● What the task requires:
Count lines with "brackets" below; give only the number.

━━━━━━━━━━━━━━━━━━━━━━━━━━━━━━

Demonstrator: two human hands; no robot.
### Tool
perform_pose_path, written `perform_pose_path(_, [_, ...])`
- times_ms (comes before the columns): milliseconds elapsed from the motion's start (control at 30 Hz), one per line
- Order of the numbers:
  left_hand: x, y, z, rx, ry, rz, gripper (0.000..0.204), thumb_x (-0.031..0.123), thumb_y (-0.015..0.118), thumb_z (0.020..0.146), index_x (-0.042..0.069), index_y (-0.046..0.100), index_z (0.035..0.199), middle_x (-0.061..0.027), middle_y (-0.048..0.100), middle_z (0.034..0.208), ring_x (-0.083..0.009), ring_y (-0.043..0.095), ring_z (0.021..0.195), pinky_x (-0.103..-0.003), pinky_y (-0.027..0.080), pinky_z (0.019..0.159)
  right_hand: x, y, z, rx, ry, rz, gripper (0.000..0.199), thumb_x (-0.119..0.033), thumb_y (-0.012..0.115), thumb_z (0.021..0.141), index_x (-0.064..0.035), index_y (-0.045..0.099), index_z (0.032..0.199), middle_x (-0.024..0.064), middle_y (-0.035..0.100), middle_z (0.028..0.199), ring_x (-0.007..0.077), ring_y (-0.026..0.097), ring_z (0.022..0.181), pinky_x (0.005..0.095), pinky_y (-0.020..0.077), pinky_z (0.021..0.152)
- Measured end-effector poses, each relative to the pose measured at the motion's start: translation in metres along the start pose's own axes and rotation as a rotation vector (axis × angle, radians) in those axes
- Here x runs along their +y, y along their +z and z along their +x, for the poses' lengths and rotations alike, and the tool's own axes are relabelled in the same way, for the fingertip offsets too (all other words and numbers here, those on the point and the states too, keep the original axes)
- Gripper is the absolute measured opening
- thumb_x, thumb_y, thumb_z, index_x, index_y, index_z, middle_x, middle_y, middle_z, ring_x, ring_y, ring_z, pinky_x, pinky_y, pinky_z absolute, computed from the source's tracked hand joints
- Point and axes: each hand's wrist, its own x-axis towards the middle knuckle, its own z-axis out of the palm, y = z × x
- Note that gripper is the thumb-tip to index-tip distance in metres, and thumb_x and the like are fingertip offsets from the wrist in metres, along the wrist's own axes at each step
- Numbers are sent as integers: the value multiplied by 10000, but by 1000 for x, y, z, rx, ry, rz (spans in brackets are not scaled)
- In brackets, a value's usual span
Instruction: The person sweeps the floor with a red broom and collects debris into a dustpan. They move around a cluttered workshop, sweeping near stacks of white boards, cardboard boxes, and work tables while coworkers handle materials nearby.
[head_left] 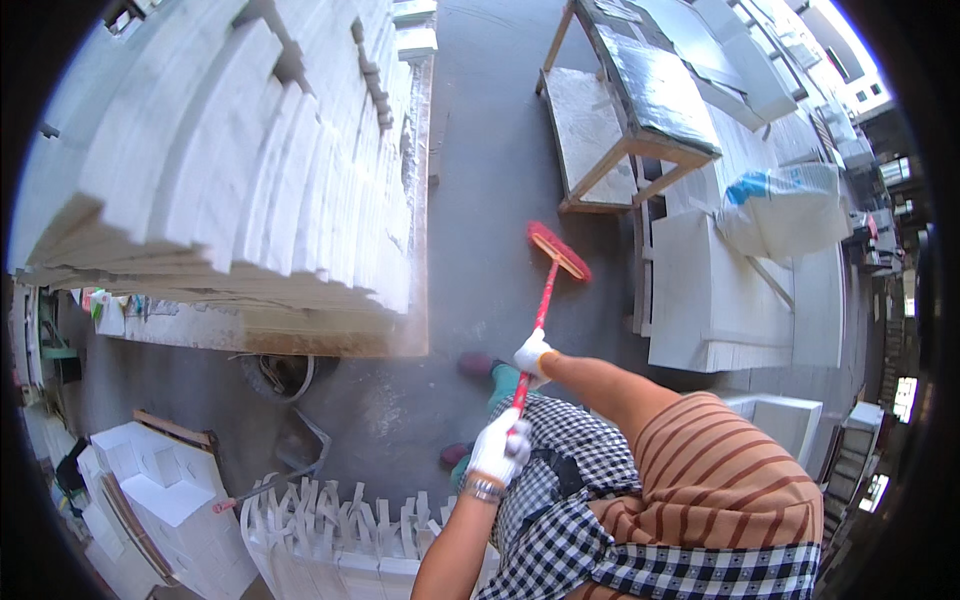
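Observation:
A broom (546, 296) with a red patterned handle and a head of red bristles slants away from me. The bristles are at the grey floor, close to a wooden table's leg. My right hand (535, 357), in a white glove, is closed round the middle of the handle. Nearer to my body, my left hand (499, 449) grips the upper end; it is gloved in white too, with a metal watch at the wrist. My shoes and green trouser legs show partly beside the handle.
Tall white slabs (270, 150) stand packed on a pallet at left. The wooden table (640, 110) is at far right, near white panels (720, 290) and a plastic bag (785, 215). A round bucket (280, 375), a scoop-like pan (302, 442) and upright white strips (340, 515) lie lower left.

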Motion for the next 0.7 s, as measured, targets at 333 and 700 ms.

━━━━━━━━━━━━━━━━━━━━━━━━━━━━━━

● Task output:
2